Your assignment :: Pick out all lines with the word "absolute" from the records that follow.

Records provided ::
☆ ☆ ☆

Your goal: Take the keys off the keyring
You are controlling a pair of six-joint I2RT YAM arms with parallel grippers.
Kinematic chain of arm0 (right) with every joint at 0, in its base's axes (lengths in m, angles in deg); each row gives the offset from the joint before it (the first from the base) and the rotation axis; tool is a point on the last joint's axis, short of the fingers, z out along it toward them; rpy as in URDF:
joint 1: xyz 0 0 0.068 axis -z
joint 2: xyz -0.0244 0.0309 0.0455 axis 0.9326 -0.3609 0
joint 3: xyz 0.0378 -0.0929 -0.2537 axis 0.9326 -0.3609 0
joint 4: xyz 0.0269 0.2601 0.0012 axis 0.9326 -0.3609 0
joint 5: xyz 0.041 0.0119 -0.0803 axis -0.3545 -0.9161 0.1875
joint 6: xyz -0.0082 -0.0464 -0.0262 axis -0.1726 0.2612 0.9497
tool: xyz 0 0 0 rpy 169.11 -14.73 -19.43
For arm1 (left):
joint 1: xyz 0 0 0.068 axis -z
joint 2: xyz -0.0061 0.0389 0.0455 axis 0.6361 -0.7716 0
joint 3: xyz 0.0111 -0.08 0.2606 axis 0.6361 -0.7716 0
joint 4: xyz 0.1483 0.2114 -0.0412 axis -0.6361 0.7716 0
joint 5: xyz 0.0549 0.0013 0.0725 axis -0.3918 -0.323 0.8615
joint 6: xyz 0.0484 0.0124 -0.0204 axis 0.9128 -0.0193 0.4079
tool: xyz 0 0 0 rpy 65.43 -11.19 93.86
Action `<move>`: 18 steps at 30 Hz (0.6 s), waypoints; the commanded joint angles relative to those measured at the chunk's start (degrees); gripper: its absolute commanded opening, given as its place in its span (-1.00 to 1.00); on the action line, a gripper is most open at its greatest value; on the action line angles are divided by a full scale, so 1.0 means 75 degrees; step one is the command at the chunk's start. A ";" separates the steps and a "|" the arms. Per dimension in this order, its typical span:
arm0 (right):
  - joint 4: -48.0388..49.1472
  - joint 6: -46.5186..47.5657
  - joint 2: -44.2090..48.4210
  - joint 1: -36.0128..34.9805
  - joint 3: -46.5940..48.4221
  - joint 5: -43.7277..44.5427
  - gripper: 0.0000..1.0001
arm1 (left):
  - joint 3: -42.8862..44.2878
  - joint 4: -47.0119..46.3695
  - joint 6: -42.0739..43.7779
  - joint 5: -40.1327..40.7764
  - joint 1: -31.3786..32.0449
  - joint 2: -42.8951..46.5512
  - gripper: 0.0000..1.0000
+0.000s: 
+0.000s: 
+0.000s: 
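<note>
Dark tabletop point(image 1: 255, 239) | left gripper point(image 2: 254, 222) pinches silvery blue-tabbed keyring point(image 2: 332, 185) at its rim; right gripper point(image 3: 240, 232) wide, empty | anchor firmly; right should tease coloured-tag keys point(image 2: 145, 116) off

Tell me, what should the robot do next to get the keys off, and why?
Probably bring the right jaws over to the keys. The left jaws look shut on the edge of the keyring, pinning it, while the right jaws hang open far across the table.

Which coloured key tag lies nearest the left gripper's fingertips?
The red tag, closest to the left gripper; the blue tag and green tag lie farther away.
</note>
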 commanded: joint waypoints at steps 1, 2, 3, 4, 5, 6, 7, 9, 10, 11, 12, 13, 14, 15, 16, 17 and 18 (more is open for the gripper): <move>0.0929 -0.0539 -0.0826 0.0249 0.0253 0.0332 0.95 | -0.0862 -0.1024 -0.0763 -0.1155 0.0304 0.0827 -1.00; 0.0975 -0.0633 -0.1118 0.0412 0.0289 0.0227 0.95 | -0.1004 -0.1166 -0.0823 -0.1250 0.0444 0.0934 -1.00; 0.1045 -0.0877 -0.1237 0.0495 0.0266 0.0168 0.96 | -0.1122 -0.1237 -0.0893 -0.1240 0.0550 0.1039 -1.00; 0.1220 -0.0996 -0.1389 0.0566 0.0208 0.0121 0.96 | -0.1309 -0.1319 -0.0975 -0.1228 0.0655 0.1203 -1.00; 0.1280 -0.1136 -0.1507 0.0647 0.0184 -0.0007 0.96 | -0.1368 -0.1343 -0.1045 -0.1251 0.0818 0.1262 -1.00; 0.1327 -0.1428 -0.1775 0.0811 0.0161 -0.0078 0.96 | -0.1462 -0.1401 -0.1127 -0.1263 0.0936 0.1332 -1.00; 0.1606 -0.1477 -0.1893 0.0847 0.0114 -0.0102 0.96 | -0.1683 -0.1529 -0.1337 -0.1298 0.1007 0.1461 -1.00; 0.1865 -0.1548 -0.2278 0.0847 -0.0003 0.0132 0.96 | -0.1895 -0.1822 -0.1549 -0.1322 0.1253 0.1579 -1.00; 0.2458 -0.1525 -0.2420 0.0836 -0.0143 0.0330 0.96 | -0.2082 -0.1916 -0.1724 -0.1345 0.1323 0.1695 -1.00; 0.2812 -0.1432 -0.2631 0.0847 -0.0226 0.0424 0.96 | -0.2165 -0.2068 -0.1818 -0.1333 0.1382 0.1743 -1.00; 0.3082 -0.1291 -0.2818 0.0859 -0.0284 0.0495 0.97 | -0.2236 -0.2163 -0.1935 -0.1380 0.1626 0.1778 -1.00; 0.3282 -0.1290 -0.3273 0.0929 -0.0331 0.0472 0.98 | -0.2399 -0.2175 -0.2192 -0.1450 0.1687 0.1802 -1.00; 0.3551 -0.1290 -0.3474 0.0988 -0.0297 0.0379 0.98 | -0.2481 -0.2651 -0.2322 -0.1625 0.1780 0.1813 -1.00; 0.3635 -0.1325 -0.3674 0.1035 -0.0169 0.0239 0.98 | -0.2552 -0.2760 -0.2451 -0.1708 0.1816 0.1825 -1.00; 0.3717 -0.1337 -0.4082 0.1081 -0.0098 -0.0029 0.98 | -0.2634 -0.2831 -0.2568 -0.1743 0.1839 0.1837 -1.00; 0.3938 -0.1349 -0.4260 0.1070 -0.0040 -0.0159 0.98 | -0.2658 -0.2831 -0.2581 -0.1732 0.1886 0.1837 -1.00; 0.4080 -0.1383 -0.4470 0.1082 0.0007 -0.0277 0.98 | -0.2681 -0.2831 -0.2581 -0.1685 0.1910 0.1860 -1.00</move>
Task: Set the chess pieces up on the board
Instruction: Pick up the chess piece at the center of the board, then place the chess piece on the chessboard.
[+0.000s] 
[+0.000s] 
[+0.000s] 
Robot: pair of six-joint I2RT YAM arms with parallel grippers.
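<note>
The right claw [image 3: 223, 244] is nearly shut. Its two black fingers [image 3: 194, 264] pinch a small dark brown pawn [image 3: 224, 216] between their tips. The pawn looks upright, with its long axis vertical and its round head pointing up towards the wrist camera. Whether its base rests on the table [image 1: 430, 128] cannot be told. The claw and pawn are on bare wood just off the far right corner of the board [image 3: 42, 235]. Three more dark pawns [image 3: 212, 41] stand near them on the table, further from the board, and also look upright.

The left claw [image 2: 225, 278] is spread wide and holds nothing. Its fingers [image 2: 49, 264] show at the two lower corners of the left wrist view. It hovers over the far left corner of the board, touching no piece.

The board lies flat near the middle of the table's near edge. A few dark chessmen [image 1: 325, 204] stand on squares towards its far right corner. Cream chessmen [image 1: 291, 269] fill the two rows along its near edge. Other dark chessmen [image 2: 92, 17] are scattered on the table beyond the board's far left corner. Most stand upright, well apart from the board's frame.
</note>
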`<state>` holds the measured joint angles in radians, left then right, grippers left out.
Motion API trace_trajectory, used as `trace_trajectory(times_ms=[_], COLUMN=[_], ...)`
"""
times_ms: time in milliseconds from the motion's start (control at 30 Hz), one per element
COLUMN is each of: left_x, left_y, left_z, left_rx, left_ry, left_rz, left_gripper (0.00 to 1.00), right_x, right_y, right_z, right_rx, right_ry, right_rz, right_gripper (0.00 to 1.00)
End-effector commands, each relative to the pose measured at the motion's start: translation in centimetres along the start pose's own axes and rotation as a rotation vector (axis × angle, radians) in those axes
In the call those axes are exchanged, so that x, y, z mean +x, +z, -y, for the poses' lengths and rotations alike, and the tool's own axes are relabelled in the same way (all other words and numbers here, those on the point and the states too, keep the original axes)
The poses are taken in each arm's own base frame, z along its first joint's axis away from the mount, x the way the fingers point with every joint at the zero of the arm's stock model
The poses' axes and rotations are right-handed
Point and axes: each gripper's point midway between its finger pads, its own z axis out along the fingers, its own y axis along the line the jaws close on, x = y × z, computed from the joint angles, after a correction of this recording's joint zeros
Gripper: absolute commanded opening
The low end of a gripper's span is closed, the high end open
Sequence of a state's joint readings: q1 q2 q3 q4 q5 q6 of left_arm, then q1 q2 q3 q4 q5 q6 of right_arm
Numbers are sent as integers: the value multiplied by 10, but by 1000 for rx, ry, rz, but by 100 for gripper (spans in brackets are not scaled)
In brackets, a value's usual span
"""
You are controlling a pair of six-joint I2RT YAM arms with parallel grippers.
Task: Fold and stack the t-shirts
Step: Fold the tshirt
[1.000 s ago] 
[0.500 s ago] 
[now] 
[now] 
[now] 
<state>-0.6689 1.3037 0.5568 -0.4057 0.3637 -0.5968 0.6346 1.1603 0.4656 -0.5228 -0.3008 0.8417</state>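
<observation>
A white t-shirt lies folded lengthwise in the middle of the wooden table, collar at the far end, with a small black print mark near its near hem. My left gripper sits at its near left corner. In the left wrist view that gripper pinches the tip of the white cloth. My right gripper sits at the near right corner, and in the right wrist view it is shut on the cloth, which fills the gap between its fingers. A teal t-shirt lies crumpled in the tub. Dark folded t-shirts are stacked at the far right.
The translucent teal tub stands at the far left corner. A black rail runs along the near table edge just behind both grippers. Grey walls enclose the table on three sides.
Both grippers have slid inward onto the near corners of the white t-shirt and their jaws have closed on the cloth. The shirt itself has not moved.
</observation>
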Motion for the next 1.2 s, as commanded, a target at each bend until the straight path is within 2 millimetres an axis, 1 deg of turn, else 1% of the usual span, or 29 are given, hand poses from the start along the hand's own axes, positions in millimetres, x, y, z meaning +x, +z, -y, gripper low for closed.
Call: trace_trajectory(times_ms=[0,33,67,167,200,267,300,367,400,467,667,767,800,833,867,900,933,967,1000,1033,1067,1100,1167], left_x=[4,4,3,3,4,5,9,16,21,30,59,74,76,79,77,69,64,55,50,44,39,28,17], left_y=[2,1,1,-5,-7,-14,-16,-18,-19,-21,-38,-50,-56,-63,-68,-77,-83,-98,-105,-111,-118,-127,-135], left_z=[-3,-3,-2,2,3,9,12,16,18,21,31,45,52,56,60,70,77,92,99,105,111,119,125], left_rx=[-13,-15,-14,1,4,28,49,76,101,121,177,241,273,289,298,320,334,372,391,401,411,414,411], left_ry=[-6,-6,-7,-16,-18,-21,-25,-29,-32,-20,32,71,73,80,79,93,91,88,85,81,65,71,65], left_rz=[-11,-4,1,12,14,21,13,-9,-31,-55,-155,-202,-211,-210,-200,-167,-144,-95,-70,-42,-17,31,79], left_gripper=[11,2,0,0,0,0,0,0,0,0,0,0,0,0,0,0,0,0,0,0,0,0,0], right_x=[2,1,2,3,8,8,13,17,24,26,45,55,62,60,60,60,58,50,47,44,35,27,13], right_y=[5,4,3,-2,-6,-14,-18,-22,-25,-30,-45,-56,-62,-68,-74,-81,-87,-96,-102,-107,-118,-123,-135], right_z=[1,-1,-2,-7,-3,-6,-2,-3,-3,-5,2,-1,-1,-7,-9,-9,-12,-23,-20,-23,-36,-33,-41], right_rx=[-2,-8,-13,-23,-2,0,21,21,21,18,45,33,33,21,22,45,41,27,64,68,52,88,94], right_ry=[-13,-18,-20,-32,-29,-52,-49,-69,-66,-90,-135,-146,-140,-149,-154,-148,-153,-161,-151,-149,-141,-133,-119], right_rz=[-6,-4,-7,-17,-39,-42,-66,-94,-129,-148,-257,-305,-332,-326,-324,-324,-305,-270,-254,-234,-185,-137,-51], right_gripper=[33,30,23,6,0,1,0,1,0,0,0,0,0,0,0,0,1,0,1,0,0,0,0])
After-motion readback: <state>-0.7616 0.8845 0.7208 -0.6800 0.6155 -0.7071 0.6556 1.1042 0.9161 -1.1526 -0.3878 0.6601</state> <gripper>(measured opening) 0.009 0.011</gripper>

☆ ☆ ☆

Answer area ::
Action `<move>`: 18 steps at 30 Hz (0.6 s), waypoints; the commanded joint angles relative to those measured at the chunk's start (degrees); gripper: its absolute commanded opening, given as its place in its span (-1.00 to 1.00); on the action line, a gripper is most open at its greatest value; on the action line angles are divided by a full scale, so 1.0 means 75 degrees; step one is the command at the chunk's start. A ";" separates the steps and a "|" the arms. Per dimension in this order, its typical span:
Gripper: absolute commanded opening

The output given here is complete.